Ook al beginnen kantoormedewerkers een of meerdere keren per week thuis te werken, het fysieke kantoor speelt nog steeds een rol. Dat is de mening van Eva Bjerrum, expert op het gebied van nieuwe werkvormen bij het Deense Alexandra Instituut:

"Zelfs vóór de pandemie waren veel werkplekken al begonnen met de implementatie van op activiteiten gebaseerde kantoorindelingen of open kantoorlandschappen voor meer flexibiliteit. De pandemie heeft die trend alleen maar versneld", zegt ze. Ze moedigt bedrijven aan de pandemie te gebruiken als een kans om op kleine schaal te experimenteren met hun kantoorinrichting - bijvoorbeeld om tegemoet te komen aan de opkomende maar aanzienlijke behoefte aan kleine vergaderruimtes voor online vergaderingen:

"Je kunt bijvoorbeeld meer open ruimtes hebben die qua ontwerp en akoestiek geoptimaliseerd zijn, zodat meer werknemers tegelijkertijd online vergaderingen kunnen houden", aldus Eva Bjerrum, die ook kleine geluidsdichte boxen, lounge-omgevingen of bibliotheken noemt als nieuwe toevoegingen voor de kantooromgevingen van de toekomst.

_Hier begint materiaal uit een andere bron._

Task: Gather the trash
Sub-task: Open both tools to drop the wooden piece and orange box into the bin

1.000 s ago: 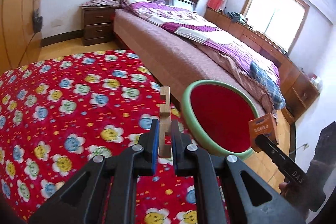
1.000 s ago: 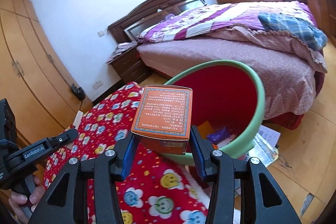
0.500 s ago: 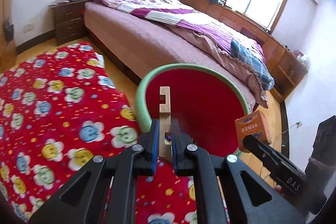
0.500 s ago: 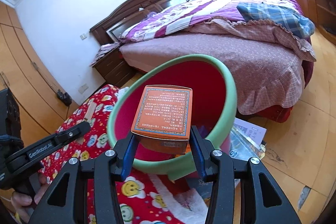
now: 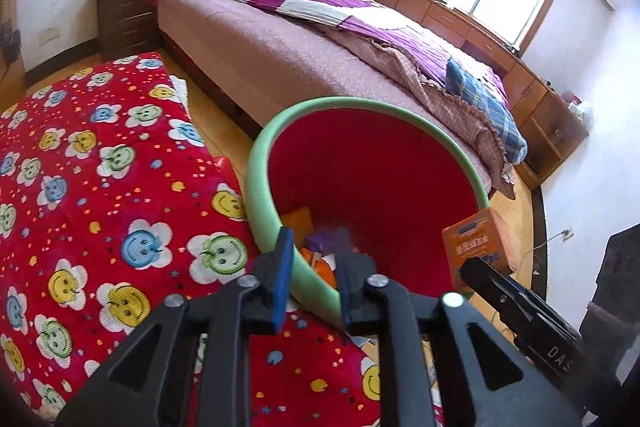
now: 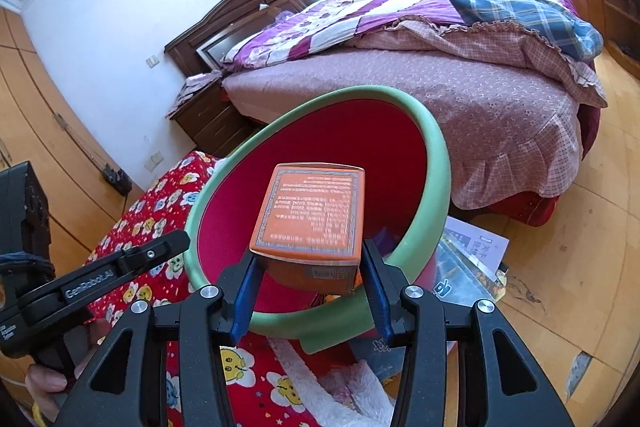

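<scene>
A red bin with a green rim (image 5: pixel 264 163) stands on the floor, with orange and purple scraps (image 5: pixel 320 247) at its bottom. My left gripper (image 5: pixel 314 269) hangs over the bin's near rim; its jaws are opening and nothing is between them. In the right wrist view my right gripper (image 6: pixel 308 281) is shut on an orange box (image 6: pixel 312 215), held over the bin's (image 6: pixel 434 167) mouth. The box (image 5: pixel 476 243) and the right gripper also show at the right edge of the left wrist view. The left gripper (image 6: pixel 120 263) shows at the left of the right wrist view, held by a hand (image 6: pixel 44 383).
A red rug with smiling flowers (image 5: pixel 100 187) lies left of the bin. A large bed (image 5: pixel 320 39) stands just behind it. Papers and magazines (image 6: pixel 472 255) lie on the wooden floor at the bin's right. A dark nightstand (image 5: pixel 124 15) is by the wall.
The left gripper has moved from over the rug to over the bin. The wooden piece it held is gone from its jaws, which have parted. The right gripper has brought the box closer over the bin.
</scene>
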Tool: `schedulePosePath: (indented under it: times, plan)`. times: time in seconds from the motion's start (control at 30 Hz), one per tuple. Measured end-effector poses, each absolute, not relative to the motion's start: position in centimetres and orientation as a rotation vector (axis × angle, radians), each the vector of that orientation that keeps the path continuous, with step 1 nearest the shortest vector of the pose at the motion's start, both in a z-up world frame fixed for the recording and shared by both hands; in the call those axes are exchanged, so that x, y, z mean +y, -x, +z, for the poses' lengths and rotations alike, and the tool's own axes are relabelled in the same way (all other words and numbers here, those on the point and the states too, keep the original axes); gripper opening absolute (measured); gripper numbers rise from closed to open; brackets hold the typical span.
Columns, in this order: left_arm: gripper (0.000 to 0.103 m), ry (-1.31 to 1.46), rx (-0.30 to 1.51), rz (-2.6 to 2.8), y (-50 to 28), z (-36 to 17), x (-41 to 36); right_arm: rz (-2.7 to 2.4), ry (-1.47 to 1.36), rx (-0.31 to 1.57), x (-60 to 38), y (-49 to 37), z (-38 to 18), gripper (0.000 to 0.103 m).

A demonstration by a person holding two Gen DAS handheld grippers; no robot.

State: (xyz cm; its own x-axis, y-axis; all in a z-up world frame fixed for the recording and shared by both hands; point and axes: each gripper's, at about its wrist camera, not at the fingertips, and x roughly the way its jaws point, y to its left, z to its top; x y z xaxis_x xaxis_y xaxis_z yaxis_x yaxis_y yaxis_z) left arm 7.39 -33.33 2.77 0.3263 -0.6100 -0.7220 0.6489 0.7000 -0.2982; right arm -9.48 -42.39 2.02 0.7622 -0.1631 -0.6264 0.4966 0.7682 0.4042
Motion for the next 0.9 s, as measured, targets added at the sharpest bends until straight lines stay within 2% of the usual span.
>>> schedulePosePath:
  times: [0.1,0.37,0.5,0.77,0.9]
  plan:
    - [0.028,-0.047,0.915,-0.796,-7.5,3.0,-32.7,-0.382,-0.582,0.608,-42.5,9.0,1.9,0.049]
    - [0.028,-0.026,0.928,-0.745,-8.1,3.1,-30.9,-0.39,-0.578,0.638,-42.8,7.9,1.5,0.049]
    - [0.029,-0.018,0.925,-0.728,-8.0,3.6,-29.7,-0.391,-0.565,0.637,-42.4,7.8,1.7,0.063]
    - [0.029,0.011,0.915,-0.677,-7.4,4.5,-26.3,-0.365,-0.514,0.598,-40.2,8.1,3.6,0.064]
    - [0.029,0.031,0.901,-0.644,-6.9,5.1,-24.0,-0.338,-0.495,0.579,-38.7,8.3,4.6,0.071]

"Wat echt interessant is, is hoe bedrijven een 'reden om te gaan' zullen creëren voor werknemers. Thuiswerken is een serieuze concurrent voor de klassieke werkplek, en ik heb sommige mensen zelfs horen zeggen dat ze alleen naar het werk gaan voor de goede lunches die worden geserveerd. Dat is geen houdbare situatie, en we dreigen te eindigen met werkplekken die half leeg zijn - en half dood," zegt ze.

Maria Svensson Wiklander: Alles gaat met WFH

Voor Maria Svensson Wiklander, medeoprichtster van het bedrijf The Remote Lab, is het aantal WFH-dagen niet interessant. Maria Svensson Wiklander woont op een boerderij dicht bij de bergen en het platteland in Noord-Zweden, en is door haar werk als digitaal ondernemer gewend om regelmatig op afstand te werken.

In 2020 culmineerde haar werk in de oprichting van Gomorron Östersund, een kantoorgemeenschap voor telewerkers met drie verschillende adressen in Noord-Zweden. Datzelfde jaar kreeg haar bedrijf The Remote Lab, dat kennis over werken op afstand verzamelt en verspreidt, het bijna van de ene op de andere dag veel drukker toen de COVID-19 pandemie toesloeg.

"Sinds het begin van de pandemie hebben we vijf rapporten gepubliceerd omdat we willen inspireren door kennis en onderzoek over werken op afstand aan te bieden. Uit een rapport dat we in oktober 2020 publiceerden, bleek dat slechts 4 procent van de respondenten in het onderzoek weer fulltime op kantoor wilde gaan werken", zegt ze.

Maria Svensson Wiklander constateert dat veel werkplekken een hybride model hebben ingevoerd, waarbij het werkleven van de werknemers is verdeeld tussen naar kantoor gaan en WFH als een manier om tegemoet te komen aan hun verlangen naar meer flexibiliteit. Het gaat echter niet vanzelf, zegt ze:

"Ik denk dat je onderscheid moet maken tussen waar je werkt en wat voor werk je doet. Als je wilt dat werknemers soms op kantoor zijn en soms op afstand werken, dan moet je toch kijken naar de manier waarop de organisatie werkt om te voorkomen dat je een A- en een B-team creëert, wat anders een risico is", zegt ze.

"Je moet een remote-first of digital-first cultuur creëren, en niet te veel vertrouwen op fysieke vergaderingen omdat waarschijnlijk niet iedereen tegelijk op kantoor zal zijn," zegt ze, terwijl ze het feit noemt dat grote internationale bedrijven al wereldwijd op zoek zijn naar nieuw talent:

"De geografische locatie is niet meer zo belangrijk. Bedrijven kunnen zich overal vestigen, wat blijkt uit de manier waarop grote bedrijven werven. Het is voor hen niet relevant waar je je bevindt", zegt ze.